Exercise requirements. Everything from the line containing "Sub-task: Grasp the" through the last line of the listing below should be returned exactly, except for pictures.

Top of Data shown

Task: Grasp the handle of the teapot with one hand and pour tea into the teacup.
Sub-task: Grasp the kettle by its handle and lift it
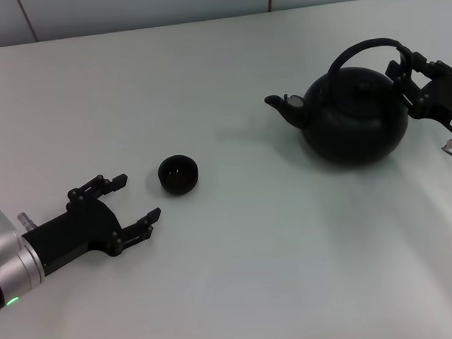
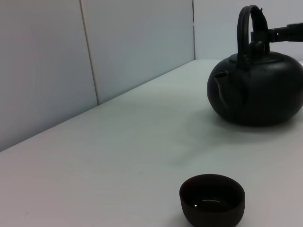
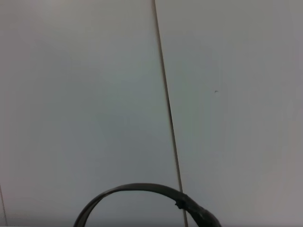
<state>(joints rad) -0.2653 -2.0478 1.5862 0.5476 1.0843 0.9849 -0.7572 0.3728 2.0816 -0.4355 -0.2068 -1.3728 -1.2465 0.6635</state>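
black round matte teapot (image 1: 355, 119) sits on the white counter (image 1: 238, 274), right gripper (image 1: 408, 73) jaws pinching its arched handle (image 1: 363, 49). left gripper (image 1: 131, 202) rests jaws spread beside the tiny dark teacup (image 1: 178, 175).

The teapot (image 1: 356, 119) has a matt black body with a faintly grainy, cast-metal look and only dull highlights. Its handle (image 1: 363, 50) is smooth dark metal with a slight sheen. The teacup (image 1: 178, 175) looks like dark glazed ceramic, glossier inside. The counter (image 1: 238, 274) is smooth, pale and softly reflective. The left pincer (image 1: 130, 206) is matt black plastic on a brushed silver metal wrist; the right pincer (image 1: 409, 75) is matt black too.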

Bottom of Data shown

Problem solution.
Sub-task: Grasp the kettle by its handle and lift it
<state>(joints rad) -0.2653 -2.0478 1.5862 0.5476 1.0843 0.9849 -0.7572 0.3728 2.0816 -0.4355 -0.2068 -1.3728 -1.2465 0.6635</state>
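black round matte teapot (image 1: 355, 119) sits on the white counter (image 1: 238, 274), right gripper (image 1: 408, 73) jaws pinching its arched handle (image 1: 363, 49). left gripper (image 1: 131, 202) rests jaws spread beside the tiny dark teacup (image 1: 178, 175).

The teapot (image 1: 356, 119) has a matt black body with a faintly grainy, cast-metal look and only dull highlights. Its handle (image 1: 363, 50) is smooth dark metal with a slight sheen. The teacup (image 1: 178, 175) looks like dark glazed ceramic, glossier inside. The counter (image 1: 238, 274) is smooth, pale and softly reflective. The left pincer (image 1: 130, 206) is matt black plastic on a brushed silver metal wrist; the right pincer (image 1: 409, 75) is matt black too.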

The work on this exercise is done.